[EXERCISE BRIEF] All entries are to be repeated exactly as shown below.

[TASK MATERIAL]
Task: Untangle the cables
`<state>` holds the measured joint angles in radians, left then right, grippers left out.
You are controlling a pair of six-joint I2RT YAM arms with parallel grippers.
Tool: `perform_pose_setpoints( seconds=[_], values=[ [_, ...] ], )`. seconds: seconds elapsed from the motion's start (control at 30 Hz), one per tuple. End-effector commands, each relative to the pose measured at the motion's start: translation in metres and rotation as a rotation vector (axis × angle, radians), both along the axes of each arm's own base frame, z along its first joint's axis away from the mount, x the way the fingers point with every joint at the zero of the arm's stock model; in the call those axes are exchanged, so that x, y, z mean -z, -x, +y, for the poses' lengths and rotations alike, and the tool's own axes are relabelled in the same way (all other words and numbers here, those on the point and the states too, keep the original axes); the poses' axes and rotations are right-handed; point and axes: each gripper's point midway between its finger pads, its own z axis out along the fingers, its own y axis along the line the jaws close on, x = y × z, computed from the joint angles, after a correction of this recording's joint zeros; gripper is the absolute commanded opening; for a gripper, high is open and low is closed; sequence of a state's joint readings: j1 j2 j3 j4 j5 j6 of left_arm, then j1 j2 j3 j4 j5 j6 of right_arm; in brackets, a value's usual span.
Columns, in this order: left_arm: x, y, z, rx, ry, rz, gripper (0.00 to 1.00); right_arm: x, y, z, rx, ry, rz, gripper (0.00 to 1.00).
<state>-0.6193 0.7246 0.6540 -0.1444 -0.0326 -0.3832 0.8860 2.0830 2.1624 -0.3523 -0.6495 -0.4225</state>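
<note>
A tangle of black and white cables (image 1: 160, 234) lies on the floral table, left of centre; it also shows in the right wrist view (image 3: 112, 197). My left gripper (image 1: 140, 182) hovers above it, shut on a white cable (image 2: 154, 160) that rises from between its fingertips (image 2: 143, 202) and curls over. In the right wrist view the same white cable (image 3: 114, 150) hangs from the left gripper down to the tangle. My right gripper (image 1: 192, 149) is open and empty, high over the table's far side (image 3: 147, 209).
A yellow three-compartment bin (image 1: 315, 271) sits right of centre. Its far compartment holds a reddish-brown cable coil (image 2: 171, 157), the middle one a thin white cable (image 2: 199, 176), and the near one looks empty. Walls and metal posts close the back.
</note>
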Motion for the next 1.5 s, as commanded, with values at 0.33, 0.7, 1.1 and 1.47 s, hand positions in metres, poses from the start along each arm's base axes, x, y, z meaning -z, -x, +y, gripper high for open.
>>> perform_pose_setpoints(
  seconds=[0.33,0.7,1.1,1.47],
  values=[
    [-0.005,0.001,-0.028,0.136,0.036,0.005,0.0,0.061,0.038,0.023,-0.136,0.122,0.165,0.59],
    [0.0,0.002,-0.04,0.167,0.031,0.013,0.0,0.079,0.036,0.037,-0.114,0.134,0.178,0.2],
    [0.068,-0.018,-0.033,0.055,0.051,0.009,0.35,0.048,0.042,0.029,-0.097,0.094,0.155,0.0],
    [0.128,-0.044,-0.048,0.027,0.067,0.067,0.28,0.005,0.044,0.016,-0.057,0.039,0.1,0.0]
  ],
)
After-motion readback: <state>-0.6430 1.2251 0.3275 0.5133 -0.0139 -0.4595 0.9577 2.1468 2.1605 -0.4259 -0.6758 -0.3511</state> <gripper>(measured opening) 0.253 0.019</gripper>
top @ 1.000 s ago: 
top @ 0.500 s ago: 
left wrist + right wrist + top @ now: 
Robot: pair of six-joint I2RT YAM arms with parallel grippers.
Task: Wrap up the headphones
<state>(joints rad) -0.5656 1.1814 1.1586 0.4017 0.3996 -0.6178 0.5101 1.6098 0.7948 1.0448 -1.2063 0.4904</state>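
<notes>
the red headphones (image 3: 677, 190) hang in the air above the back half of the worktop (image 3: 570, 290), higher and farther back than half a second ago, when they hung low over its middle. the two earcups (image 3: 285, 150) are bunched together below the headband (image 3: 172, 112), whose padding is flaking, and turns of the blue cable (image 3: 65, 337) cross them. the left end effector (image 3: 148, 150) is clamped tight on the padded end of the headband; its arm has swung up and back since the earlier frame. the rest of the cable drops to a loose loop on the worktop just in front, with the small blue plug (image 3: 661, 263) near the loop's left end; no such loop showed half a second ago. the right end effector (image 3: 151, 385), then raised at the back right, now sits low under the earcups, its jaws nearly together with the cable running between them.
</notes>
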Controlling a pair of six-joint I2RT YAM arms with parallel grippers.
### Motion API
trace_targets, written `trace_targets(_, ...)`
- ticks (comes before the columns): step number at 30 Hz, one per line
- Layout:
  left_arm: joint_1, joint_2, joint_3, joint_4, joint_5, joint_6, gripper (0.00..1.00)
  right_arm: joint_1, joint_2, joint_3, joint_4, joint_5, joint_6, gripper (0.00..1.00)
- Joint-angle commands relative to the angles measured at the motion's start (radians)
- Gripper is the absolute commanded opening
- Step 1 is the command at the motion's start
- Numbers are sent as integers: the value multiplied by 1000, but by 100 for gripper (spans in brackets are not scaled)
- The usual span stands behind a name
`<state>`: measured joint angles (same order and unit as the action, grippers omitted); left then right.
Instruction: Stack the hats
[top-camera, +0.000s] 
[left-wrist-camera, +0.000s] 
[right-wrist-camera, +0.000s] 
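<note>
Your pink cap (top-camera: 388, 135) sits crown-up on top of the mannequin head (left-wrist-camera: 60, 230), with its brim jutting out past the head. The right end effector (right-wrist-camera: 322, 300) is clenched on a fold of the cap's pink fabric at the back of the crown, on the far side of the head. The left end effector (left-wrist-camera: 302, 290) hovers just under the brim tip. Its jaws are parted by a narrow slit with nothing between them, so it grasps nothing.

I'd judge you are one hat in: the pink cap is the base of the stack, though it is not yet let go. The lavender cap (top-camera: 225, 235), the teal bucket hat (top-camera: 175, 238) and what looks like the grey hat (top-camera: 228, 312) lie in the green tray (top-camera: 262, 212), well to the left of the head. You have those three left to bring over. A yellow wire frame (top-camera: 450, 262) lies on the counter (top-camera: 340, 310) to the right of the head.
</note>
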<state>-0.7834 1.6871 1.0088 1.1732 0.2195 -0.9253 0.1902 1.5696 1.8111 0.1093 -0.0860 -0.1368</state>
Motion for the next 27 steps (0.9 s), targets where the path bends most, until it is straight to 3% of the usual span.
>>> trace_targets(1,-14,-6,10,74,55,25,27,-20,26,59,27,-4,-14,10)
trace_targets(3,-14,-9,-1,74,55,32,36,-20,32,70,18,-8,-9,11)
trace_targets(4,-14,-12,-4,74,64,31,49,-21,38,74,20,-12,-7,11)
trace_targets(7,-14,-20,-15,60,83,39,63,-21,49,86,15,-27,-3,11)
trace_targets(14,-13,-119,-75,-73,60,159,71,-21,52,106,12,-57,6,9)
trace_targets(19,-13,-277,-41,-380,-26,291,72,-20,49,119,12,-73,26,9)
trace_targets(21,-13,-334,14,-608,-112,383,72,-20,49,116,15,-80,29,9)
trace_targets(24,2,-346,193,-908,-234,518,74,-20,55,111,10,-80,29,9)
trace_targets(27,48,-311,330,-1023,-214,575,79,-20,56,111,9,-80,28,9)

[WRITTEN SOLUTION]
Task: Untangle the cables
`<state>` holds the measured joint angles in radians, left then right, grippers left out.
You are controlling a pair of six-joint I2RT YAM arms with parallel grippers.
Tool: `perform_pose_setpoints( seconds=[_], values=[ [_, ...] ], )`. seconds: seconds elapsed from the motion's start (control at 30 Hz), one per tuple. End-effector commands, each relative to the pose measured at the motion's start: translation in metres and rotation as a rotation vector (axis × angle, radians), both along the axes of each arm's own base frame, z along its first joint's axis away from the mount, x the way the fingers point with every joint at the zero of the arm's stock model; in the call those axes are exchanged, so that x, y, z mean -z, -x, +y, for the poses' lengths and rotations alike, and the tool's own axes are relabelled in the same way (all other words and numbers here, those on the point and the states too, keep the original axes); the poses' axes and rotations are right-handed; point and axes: each gripper's point midway between its finger pads, its own z axis out along the fingers, its own y axis along the line the jaws close on, x = y × z, computed from the joint angles, after a correction of this recording's joint zeros; gripper is the absolute commanded opening; for a gripper, high is open and low is closed; sequence of a state's joint readings: j1 j2 j3 j4 j5 j6 of left_arm, then j1 j2 j3 j4 j5 j6 of right_arm; in brackets, a value's usual span.
Columns, in this order: left_arm: x, y, z, rx, ry, rz, gripper (0.00 to 1.00); right_arm: x, y, z, rx, ry, rz, gripper (0.00 to 1.00).
<state>-0.6193 0.7246 0.6540 -0.1444 -0.0326 -0.3832 0.8860 2.0830 2.1624 -0.3523 -0.6495 -0.4225</state>
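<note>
A tangle of black and white cables (image 1: 160, 234) lies on the floral table, left of centre; it also shows in the right wrist view (image 3: 112, 197). My left gripper (image 1: 140, 182) hovers above it, shut on a white cable (image 2: 154, 160) that rises from between its fingertips (image 2: 143, 202) and curls over. In the right wrist view the same white cable (image 3: 114, 150) hangs from the left gripper down to the tangle. My right gripper (image 1: 192, 149) is open and empty, high over the table's far side (image 3: 147, 209).
A yellow three-compartment bin (image 1: 315, 271) sits right of centre. Its far compartment holds a reddish-brown cable coil (image 2: 171, 157), the middle one a thin white cable (image 2: 199, 176), and the near one looks empty. Walls and metal posts close the back.
</note>
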Motion for the next 1.5 s, as commanded, with values at 0.33, 0.7, 1.1 and 1.47 s, hand positions in metres, poses from the start along each arm's base axes, x, y, z meaning -z, -x, +y, gripper high for open.
>>> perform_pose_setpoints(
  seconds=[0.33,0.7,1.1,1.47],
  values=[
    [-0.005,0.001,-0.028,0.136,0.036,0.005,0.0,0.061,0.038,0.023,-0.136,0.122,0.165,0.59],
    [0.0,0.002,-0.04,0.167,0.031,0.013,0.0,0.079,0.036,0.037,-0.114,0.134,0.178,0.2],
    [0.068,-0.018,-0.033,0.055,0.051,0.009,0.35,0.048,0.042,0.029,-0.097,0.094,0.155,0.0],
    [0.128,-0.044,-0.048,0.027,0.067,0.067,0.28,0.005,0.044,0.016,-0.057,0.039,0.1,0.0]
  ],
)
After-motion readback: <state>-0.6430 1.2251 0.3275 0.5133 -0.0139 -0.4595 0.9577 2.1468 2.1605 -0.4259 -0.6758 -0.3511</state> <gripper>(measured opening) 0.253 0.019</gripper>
top @ 1.000 s ago: 
top @ 0.500 s ago: 
left wrist + right wrist + top @ now: 
Robot: pair of six-joint I2RT YAM arms with parallel grippers.
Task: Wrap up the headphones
<state>(joints rad) -0.5656 1.1814 1.1586 0.4017 0.3996 -0.6178 0.5101 1.6098 0.7948 1.0448 -1.2063 0.4904</state>
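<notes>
the red headphones (image 3: 677, 190) hang in the air above the back half of the worktop (image 3: 570, 290), higher and farther back than half a second ago, when they hung low over its middle. the two earcups (image 3: 285, 150) are bunched together below the headband (image 3: 172, 112), whose padding is flaking, and turns of the blue cable (image 3: 65, 337) cross them. the left end effector (image 3: 148, 150) is clamped tight on the padded end of the headband; its arm has swung up and back since the earlier frame. the rest of the cable drops to a loose loop on the worktop just in front, with the small blue plug (image 3: 661, 263) near the loop's left end; no such loop showed half a second ago. the right end effector (image 3: 151, 385), then raised at the back right, now sits low under the earcups, its jaws nearly together with the cable running between them.
</notes>
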Controlling a pair of six-joint I2RT YAM arms with parallel grippers.
### Motion API
trace_targets, written `trace_targets(_, ...)`
- ticks (comes before the columns): step number at 30 Hz, one per line
- Layout:
  left_arm: joint_1, joint_2, joint_3, joint_4, joint_5, joint_6, gripper (0.00..1.00)
  right_arm: joint_1, joint_2, joint_3, joint_4, joint_5, joint_6, gripper (0.00..1.00)
- Joint-angle commands relative to the angles measured at the motion's start (radians)
- Gripper is the absolute commanded opening
- Step 1 is the command at the motion's start
- Numbers are sent as integers: the value multiplied by 1000, but by 100 for gripper (spans in brackets are not scaled)
- The usual span stands behind a name
`<state>`: measured joint angles (same order and unit as the action, grippers omitted); left then right.
Instruction: Stack the hats
[top-camera, +0.000s] 
[left-wrist-camera, +0.000s] 
[right-wrist-camera, +0.000s] 
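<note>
Your pink cap (top-camera: 388, 135) sits crown-up on top of the mannequin head (left-wrist-camera: 60, 230), with its brim jutting out past the head. The right end effector (right-wrist-camera: 322, 300) is clenched on a fold of the cap's pink fabric at the back of the crown, on the far side of the head. The left end effector (left-wrist-camera: 302, 290) hovers just under the brim tip. Its jaws are parted by a narrow slit with nothing between them, so it grasps nothing.

I'd judge you are one hat in: the pink cap is the base of the stack, though it is not yet let go. The lavender cap (top-camera: 225, 235), the teal bucket hat (top-camera: 175, 238) and what looks like the grey hat (top-camera: 228, 312) lie in the green tray (top-camera: 262, 212), well to the left of the head. You have those three left to bring over. A yellow wire frame (top-camera: 450, 262) lies on the counter (top-camera: 340, 310) to the right of the head.
</note>
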<state>-0.7834 1.6871 1.0088 1.1732 0.2195 -0.9253 0.1902 1.5696 1.8111 0.1093 -0.0860 -0.1368</state>
Motion for the next 27 steps (0.9 s), targets where the path bends most, until it is straight to 3% of the usual span.
>>> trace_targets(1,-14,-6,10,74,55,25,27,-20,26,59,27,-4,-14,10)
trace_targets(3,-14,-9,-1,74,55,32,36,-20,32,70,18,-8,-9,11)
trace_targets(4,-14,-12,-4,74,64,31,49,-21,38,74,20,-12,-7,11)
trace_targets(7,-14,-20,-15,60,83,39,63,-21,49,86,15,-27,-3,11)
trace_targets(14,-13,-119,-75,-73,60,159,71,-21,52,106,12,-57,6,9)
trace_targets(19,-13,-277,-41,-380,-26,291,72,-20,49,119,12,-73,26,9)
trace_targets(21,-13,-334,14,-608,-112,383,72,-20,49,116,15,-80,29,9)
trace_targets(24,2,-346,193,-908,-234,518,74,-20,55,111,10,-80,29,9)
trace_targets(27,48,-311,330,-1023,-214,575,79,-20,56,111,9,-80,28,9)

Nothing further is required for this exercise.